Homem seria integrante do Lapsus Group, responsável por ataques cibernéticos a diversos órgãos governamentais 
 

A Polícia Federal prendeu, nesta quarta-feira (19), em Feira de Santana, o principal investigado brasileiro suspeito de integrar a organização criminosa transnacional denominada 'Lapsus Group'.

As diligências realizadas são desdobramento da Operação Dark Cloud, deflagrada em agosto deste ano, que teve como objetivo coletar elementos informativos em inquérito policial que apura atividade de possível organização criminosa, formada com o objetivo de promover ataques cibernéticos diversos, especialmente os praticados no final de 2021, contra o Ministério da Saúde e dezenas de outros órgãos e entidades do Governo Federal, entre os quais também o Ministério da Economia, Controladoria-Geral da União e a Polícia Rodoviária Federal.

As investigações foram iniciadas em dezembro do ano passado, quando a Polícia Federal tomou conhecimento de que o ambiente em nuvem do Ministério da Saúde havia sido atacado.
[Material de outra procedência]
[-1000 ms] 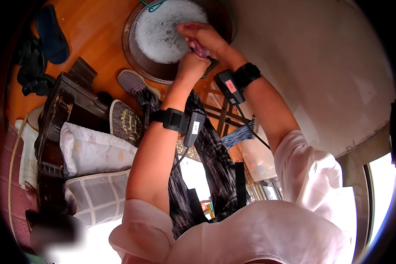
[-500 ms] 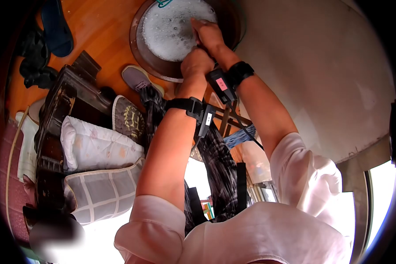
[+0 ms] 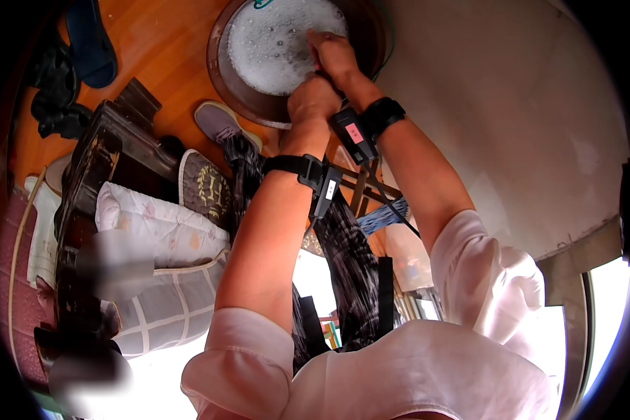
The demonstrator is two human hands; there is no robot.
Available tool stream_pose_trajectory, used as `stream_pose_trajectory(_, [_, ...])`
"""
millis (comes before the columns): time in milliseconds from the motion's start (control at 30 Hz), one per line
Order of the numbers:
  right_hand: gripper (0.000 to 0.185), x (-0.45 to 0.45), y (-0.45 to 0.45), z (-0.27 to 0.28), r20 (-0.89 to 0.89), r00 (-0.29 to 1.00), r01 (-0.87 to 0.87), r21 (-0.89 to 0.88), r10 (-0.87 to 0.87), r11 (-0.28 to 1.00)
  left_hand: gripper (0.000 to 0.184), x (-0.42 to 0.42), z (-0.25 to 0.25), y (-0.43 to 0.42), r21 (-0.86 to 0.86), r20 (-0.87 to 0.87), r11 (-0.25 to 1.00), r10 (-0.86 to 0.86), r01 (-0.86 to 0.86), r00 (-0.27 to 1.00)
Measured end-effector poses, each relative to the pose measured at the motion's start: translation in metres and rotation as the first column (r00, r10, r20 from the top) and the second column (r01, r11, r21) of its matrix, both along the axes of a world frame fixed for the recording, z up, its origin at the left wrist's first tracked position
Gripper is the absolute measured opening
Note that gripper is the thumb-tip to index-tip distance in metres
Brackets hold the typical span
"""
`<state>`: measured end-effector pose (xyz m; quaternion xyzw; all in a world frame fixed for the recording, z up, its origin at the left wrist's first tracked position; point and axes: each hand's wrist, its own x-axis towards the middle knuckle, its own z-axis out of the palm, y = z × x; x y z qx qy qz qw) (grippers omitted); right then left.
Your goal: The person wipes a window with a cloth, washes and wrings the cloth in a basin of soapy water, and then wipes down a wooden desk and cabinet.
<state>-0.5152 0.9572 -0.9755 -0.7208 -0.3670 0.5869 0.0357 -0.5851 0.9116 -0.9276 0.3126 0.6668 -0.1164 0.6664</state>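
Note:
A brown basin (image 3: 220,73) holds water under white suds (image 3: 276,49). Over its near right rim, my left hand (image 3: 313,98) is curled into a fist, back turned up. Just beyond it and to the right, my right hand (image 3: 332,54) is also closed, its thumb side towards the foam. The two hands are close together, nearly touching. Whatever is between their fingers is hidden. A teal looped thing (image 3: 261,3) shows at the basin's far edge.
Left of me stands a dark wooden seat (image 3: 91,154) with a quilted cushion (image 3: 157,224) and a checked cushion (image 3: 168,308). A shoe (image 3: 220,122) is beside the basin, a blue slipper (image 3: 91,49) farther left. A pale wall (image 3: 497,126) rises on the right.
Both hands stay closed together at the basin's rim, almost unmoved. The view has shifted very slightly, and a grey blurred patch now covers part of the cushions.

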Motion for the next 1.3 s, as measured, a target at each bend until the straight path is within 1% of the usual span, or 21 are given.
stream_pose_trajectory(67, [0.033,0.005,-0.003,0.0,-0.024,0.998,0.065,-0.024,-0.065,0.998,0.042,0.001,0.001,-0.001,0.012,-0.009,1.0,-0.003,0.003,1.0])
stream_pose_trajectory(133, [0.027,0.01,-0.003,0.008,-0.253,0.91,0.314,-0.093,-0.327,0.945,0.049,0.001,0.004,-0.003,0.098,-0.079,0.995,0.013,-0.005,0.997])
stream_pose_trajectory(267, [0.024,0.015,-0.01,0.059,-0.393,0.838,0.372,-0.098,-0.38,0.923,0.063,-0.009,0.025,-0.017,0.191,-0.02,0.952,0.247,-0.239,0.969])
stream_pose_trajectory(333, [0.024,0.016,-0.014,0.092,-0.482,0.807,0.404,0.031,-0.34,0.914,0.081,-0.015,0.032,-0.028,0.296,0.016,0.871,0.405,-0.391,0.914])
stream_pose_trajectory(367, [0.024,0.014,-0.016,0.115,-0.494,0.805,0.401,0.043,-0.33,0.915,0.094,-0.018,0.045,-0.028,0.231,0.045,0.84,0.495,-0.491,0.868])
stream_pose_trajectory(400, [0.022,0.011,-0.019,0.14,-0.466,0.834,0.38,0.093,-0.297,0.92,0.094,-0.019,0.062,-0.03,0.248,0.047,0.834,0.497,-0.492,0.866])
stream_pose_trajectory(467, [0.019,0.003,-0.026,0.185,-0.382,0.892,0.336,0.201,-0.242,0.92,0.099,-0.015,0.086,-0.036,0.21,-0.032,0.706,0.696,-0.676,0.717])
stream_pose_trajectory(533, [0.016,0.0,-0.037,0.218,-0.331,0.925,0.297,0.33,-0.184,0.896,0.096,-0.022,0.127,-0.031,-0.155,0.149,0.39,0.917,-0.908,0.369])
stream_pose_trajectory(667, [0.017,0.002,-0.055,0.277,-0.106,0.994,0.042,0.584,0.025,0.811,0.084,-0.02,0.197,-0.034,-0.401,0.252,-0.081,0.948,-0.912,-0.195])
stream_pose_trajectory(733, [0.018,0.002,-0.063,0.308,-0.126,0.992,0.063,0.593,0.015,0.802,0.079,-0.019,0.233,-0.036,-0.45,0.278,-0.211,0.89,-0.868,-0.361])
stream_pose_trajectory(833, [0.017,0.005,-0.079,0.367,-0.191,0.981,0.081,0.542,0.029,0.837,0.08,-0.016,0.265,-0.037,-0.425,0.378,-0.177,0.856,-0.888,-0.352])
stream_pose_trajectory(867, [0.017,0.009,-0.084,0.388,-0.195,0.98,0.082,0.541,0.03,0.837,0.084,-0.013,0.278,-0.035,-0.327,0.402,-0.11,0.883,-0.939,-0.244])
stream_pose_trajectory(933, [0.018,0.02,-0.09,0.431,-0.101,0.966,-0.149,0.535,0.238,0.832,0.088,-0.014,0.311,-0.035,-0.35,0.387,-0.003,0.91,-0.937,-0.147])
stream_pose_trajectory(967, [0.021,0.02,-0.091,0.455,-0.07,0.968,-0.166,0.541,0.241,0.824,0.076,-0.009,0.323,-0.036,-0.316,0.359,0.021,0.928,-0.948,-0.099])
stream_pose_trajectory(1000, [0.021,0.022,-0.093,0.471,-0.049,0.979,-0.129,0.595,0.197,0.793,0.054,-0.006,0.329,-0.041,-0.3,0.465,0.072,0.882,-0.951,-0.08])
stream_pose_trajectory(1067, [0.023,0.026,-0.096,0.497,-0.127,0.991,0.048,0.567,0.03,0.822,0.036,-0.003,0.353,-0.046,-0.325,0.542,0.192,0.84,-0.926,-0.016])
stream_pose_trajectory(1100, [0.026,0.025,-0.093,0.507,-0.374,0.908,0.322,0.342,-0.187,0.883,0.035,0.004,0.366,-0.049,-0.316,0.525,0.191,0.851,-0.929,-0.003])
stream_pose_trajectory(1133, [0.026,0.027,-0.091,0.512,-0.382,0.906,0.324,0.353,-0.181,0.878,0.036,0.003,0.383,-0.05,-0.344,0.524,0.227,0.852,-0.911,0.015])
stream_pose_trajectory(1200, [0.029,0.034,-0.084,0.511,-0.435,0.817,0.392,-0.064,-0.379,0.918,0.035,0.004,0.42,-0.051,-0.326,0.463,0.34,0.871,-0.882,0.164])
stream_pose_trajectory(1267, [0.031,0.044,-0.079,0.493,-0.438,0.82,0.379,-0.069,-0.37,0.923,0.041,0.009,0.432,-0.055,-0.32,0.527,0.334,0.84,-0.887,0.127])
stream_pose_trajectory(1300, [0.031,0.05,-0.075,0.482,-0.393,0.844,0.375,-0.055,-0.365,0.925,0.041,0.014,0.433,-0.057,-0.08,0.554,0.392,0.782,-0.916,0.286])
Na ocasião, os invasores deletaram arquivos, dados e instâncias da pasta atacada, levando inclusive ao comprometimento do site conectesus.saude.gov.br, responsável pelo Certificado Nacional de Vacinação.
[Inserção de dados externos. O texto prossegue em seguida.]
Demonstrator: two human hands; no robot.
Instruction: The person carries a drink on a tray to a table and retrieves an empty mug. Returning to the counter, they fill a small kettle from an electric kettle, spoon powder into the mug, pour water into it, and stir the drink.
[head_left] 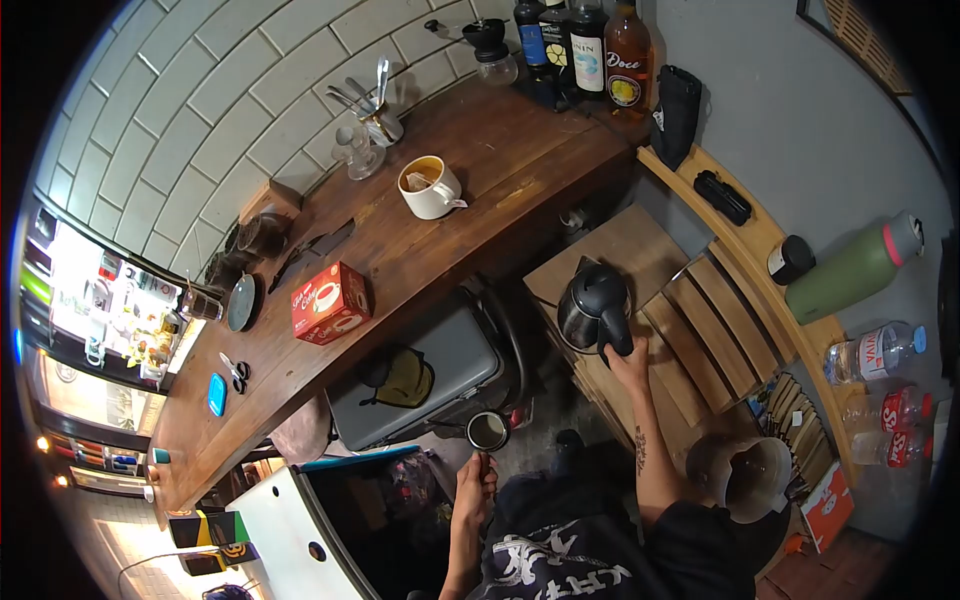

Após o ataque, ao tentar acessar o site do Ministério da Saúde (www.saude.gov.br), os usuários encontraram um recado afirmando que os dados do sistema haviam sido copiados e excluídos e estavam nas mãos do grupo invasor.

O Lapsus Group é também responsável por invadir sistemas da Empresa Brasileira de Correios e Telégrafos, da Localiza Rent a Car, além de diversos outros na América do Sul, Estados Unidos e Europa, abrangendo a Sociedade Independente de comunicação, canal televisivo privado em Portugal, o grupo Impresa, Electronic Art, Globant, Microsoft Azure, Nvidia, dentre outras.

Os crimes apurados no inquérito policial são os de organização criminosa, invasão de dispositivo informático, interrupção ou perturbação de serviço telegráfico, radiotelegráfico ou telefônico, impedir ou dificultar-lhe o restabelecimento. Foi constatada ainda a prática de corrupção de menores, crime previsto no Estatuto da Criança e do Adolescente, e de lavagem de capitais, conforme a Lei nº 9.613/1998.